AMD: Navi Speculation, Rumours and Discussion [2019-2020]

Discussion in 'Architecture and Products' started by Kaotik, Jan 2, 2019.

Thread Status:
Not open for further replies.
  1. Jawed

    Legend

    Joined:
    Oct 2, 2004
    Messages:
    11,714
    Likes Received:
    2,135
    Location:
    London
    L2 (global memory) atomics are effectively a superset of ROP functions, but it could be argued that when a rasteriser generates work items, there is no need to invalidate L1 lines. Compute atomics must invalidate simply because any CU anywhere on the GPU could use an atomic on that same address, so all L1 lines that cache that L2 line need to be invalidated.

    128B cache lines are "relatively large" compared with render target pixels (at least simple 32-bit per pixel formats), and of course the alignment of rasterised fragments to cache lines is quite coarse and will generally suffer "quad misalignment". So it would seem best to talk about the bandwidth amplification of L1 in terms of cache lines rather than pixels.
     
  2. eastmen

    Legend Subscriber

    Joined:
    Mar 17, 2008
    Messages:
    13,878
    Likes Received:
    4,724


    bit tongue in cheek .
     
    Lightman likes this.
  3. Scott_Arm

    Legend

    Joined:
    Jun 16, 2004
    Messages:
    15,134
    Likes Received:
    7,679
    I guess this guy missed Gamers Nexus's previous video

     
    Cuthalu, Malo, pharma and 2 others like this.
  4. Cyan

    Cyan orange
    Legend

    Joined:
    Apr 24, 2007
    Messages:
    9,734
    Likes Received:
    3,460
  5. Pressure

    Veteran

    Joined:
    Mar 30, 2004
    Messages:
    1,655
    Likes Received:
    593
    Honestly, how many people own an 8K monitor or TV?

    It’s such a useless thing to be arguing over at this point.
     
    Cyan, Cuthalu, Lightman and 2 others like this.
  6. CarstenS

    Legend Subscriber

    Joined:
    May 31, 2002
    Messages:
    5,800
    Likes Received:
    3,920
    Location:
    Germany
    Maybe on blowout sale already, but you can get 5600XT's (which is basically a 5700-ish class of card) for 250 € already. If it's with 8+ GByte and DXR hardware, then ok, fair point.
     
    Cyan likes this.
  7. Rurouni

    Veteran

    Joined:
    Sep 30, 2008
    Messages:
    1,101
    Likes Received:
    432
    What I want is around 2060 performance at RX580 price. So far it has been a side grade if you want to upgrade but only have RX580 money (even at launch price!)
     
  8. eastmen

    Legend Subscriber

    Joined:
    Mar 17, 2008
    Messages:
    13,878
    Likes Received:
    4,724
    so would a 4-8gig hbm2 with a 256bit gddr bus make sense for them ?
     
  9. I guess it depends on how hard/easy it is to make 8x 32bit channels of GDDR6 coming out of an interposer.
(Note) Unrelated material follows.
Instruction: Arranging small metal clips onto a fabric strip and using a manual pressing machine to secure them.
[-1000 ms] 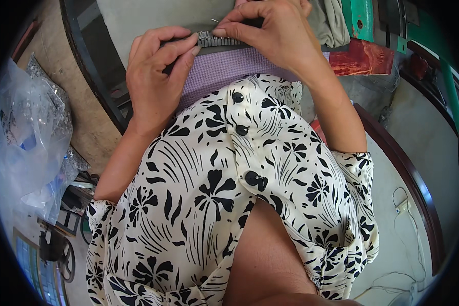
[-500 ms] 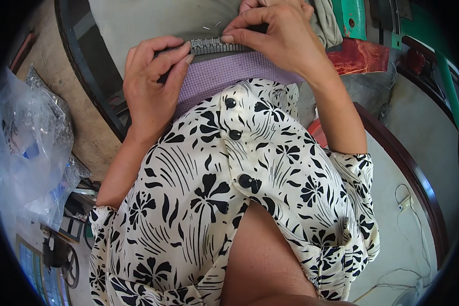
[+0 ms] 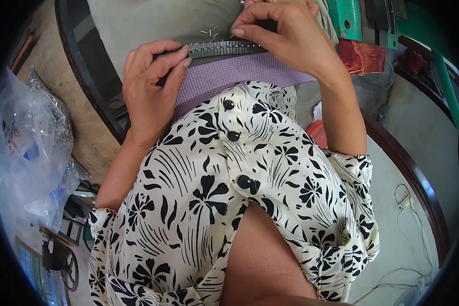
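My left hand (image 3: 153, 76) grips the left end of a dark slotted metal strip (image 3: 224, 49) between thumb and fingers. Small silver pins stand in a row along the strip's slots. Just above the strip, thumb and forefinger of my right hand (image 3: 285, 33) are pinched together, with what looks like a tiny silver pin at their tips. The other fingers of that hand curl near the top edge, and what they may hold is mostly hidden. Several loose silver pins (image 3: 211, 33) lie on the grey-green cloth (image 3: 153, 20) beyond the strip.
A purple woven cloth (image 3: 209, 79) lies under the strip, towards me. To the right are a green metal frame (image 3: 349, 20) and a red patterned piece (image 3: 362, 56). Clear plastic bags (image 3: 30, 148) bulge at the left. Thin cables (image 3: 418, 224) trail at the lower right.
My right hand has lifted off the strip and shifted a little to the right. More loose pins now lie on the cloth. My left hand has hardly moved.
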Tool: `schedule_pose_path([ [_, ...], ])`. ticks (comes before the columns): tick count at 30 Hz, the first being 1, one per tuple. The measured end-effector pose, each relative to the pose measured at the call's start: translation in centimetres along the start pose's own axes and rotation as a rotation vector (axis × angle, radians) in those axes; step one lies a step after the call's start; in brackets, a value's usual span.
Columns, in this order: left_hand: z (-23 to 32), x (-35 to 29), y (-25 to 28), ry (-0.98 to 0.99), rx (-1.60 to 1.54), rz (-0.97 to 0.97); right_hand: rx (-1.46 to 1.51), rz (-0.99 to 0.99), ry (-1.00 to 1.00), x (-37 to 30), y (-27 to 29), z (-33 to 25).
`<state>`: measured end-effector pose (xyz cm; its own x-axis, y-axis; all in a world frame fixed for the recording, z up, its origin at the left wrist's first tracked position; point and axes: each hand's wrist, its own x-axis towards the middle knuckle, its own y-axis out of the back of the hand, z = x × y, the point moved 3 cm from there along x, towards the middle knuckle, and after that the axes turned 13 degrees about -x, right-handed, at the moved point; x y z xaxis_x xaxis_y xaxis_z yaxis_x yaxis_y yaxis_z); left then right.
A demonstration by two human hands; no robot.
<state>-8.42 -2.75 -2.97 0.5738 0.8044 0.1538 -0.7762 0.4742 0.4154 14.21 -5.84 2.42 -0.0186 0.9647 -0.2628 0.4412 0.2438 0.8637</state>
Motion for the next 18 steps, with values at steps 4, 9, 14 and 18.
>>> schedule_pose_path([
  [4,0.0,0.0,-0.1,-0.007,-0.008,-0.005,-0.035,-0.037,0.018,0.3,-0.3,-0.3],
  [9,-0.1,-0.1,-0.1,-0.009,0.001,-0.004,-0.019,-0.028,0.058,1.0,-0.3,-0.7],
  [14,-0.1,-0.2,-0.1,-0.013,-0.011,0.004,-0.082,-0.028,0.169,1.6,-0.7,-1.1],
  [18,-0.2,-0.1,-0.1,-0.016,-0.005,0.010,-0.082,-0.017,0.211,1.8,-0.9,-1.4],
])
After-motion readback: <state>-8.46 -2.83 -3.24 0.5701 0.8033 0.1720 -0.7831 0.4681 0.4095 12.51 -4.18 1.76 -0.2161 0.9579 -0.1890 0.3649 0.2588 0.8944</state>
    If they could be used effectively at the same time, 256bit + 1 HBM2E stack would make for some very interesting combinations, though.
    Cards with that chip could range from 336GB/s (e.g. cut-down 192bit 14Gbps GDDR6) all the way up to 922GB/s (256bit 16Gbps GDDR6 + 3.2Gbps HBM2e), or even more if HBM2e goes out of spec.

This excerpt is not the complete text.